В той части селения, где жил Боамбо, не было живой души. Все хижины сгорели. На площадке зияла огромная воронка от снаряда, а кругом виднелись кучи пепла и закопченные, обугленные балки. Всюду витала смерть, и нам ничего было тут делать. На других улицах хижины тоже сгорели, и на той, на которой жил Арики. Повсюду одна и та же картина: кучи пепла и обугленные балки, глубокие воронки от снарядов, вокруг поваленные и обгоревшие деревья... Нигде ни живой души. Пустота и разорение царили там, где еще недавно кипела жизнь...

Мы было уже тронулись, когда кто-то неожиданно позвал меня по имени. Я обернулся и увидел Гахара. Он стоял на тропинке на опушке леса и вопросительно смотрел на меня. Он появился внезапно, так, как только туземцы умеют появляться. Он, наверно, наблюдал за нами из леса и, видя, что мы уходим, решил окликнуть меня. Я не сомневался, что в лесу находятся и другие туземцы, вооруженные стрелами и копьями, готовые прийти на помощь своему товарищу в случае опасности. Сам Гахар был безоружен.

— Иди сюда, Гахар, — позвал я его. — Иди сюда, поговорим.

Он осторожно сделал несколько шагов в нашу сторону и остановился. Как он похудел! В его глубоко ввалившихся, больших черных глазах застыла тяжкая скорбь, продолговатое темное лицо высохло, как у мумии. Дней десять страданий состарили его лет на десять.
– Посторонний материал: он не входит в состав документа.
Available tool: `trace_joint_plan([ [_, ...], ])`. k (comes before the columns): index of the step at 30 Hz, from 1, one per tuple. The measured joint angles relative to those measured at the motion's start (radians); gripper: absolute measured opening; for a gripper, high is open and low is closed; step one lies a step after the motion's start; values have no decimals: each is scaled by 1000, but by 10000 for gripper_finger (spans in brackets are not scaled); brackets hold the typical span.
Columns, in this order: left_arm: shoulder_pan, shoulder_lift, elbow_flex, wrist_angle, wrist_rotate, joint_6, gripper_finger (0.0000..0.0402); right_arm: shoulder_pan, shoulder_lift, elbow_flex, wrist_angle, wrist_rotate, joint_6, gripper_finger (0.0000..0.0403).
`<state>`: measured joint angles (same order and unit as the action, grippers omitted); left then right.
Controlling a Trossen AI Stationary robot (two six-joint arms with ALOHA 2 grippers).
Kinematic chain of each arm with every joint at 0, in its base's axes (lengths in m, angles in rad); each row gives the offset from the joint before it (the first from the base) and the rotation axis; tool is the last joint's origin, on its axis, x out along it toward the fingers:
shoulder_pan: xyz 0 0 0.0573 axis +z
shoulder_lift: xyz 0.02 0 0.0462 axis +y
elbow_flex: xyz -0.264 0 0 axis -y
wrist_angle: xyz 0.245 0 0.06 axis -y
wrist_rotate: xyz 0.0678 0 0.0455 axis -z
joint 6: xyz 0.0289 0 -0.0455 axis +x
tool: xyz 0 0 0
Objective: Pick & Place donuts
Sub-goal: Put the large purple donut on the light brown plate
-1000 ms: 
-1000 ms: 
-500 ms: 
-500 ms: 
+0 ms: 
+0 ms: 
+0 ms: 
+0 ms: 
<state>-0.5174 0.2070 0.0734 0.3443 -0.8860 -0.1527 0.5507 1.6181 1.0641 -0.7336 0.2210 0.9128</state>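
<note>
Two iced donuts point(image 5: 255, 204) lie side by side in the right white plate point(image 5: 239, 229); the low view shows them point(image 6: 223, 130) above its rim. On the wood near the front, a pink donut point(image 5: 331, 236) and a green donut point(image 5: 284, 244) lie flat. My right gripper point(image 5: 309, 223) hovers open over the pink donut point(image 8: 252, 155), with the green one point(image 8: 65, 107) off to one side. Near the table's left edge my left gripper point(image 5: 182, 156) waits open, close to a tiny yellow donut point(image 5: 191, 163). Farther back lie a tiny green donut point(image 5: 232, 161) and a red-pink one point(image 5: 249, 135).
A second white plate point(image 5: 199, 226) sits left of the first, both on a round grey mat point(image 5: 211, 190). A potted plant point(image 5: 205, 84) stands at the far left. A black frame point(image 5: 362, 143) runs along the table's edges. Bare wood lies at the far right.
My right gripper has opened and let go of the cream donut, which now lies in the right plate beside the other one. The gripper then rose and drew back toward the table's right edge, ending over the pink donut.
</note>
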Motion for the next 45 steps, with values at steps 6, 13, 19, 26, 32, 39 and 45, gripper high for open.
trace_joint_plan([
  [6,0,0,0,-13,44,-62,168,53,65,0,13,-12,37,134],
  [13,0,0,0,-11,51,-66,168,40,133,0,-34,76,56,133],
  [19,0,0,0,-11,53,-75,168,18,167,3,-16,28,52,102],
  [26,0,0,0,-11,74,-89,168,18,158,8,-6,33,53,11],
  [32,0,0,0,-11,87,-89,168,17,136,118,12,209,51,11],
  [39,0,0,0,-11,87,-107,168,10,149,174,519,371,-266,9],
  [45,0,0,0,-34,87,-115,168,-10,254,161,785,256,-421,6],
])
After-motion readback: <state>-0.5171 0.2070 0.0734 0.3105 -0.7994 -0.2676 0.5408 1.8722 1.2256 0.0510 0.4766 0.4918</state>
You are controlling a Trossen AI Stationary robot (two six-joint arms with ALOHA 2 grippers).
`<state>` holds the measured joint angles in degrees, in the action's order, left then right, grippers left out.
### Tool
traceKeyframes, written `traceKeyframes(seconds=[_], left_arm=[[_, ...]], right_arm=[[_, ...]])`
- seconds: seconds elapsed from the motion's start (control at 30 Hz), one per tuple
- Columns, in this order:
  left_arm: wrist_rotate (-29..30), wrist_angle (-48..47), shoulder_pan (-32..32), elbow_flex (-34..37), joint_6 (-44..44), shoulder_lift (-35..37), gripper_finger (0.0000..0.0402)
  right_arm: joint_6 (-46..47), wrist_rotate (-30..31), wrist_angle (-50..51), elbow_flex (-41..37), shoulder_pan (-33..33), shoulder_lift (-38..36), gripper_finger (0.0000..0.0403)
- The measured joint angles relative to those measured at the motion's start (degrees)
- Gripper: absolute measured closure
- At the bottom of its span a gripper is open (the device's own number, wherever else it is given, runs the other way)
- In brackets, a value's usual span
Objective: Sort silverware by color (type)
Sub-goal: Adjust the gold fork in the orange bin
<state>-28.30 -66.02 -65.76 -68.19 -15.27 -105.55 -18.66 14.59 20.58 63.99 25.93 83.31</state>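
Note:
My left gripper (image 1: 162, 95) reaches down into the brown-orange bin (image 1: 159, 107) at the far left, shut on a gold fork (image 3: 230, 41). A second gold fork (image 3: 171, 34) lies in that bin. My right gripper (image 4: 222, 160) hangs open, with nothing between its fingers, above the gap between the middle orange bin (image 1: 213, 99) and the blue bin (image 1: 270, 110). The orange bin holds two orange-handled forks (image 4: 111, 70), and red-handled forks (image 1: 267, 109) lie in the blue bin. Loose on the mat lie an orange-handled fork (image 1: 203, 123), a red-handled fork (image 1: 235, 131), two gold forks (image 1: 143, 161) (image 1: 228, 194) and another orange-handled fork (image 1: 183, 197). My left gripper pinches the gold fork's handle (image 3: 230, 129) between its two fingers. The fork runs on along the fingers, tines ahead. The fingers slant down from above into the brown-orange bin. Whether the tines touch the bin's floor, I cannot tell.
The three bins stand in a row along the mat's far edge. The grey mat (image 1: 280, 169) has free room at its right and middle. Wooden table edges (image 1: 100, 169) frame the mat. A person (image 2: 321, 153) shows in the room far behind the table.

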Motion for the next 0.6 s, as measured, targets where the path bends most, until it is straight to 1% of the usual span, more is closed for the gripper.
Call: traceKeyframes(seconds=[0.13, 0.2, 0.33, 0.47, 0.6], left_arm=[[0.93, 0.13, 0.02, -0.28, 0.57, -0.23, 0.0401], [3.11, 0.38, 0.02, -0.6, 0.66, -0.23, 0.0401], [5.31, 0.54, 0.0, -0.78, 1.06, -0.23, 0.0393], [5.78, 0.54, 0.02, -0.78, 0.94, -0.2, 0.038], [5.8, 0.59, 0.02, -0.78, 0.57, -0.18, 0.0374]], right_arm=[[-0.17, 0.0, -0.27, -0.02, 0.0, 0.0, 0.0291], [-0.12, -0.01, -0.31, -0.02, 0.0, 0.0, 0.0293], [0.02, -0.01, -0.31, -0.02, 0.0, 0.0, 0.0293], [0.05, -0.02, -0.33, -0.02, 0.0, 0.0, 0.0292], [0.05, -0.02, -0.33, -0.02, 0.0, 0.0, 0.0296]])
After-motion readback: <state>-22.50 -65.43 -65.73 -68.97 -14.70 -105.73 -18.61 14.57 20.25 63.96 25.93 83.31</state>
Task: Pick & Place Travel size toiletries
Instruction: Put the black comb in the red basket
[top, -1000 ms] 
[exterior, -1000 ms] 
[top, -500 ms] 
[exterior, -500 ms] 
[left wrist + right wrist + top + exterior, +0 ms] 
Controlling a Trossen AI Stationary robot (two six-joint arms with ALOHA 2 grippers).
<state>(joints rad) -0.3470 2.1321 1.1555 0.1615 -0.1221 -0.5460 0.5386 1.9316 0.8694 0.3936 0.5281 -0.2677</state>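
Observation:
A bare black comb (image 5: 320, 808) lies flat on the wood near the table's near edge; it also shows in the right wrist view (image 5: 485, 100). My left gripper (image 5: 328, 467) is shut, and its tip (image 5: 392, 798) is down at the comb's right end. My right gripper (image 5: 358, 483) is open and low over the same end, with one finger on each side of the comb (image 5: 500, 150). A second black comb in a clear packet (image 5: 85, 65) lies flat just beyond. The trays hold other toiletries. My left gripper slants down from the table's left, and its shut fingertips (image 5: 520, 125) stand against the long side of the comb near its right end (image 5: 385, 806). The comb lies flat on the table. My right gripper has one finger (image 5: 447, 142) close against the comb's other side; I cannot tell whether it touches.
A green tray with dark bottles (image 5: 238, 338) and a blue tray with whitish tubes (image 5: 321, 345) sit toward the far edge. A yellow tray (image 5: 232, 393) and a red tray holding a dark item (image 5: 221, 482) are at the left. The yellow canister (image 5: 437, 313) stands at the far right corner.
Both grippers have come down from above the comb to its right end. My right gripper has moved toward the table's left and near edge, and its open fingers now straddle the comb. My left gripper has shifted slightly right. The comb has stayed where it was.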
Смерть жены нанесла ему большой и неожиданный удар, потом последовало нашествие японцев, варварские бомбардировки и пожары, бегство в джунгли, а теперь новая беда угрожала племени — американский флот. События следовали одно за другим с головокружительной быстротой. Людям, всю жизнь жившим тихо и мирно со своими мелкими заботами, было не по силам перенести все эти несчастья.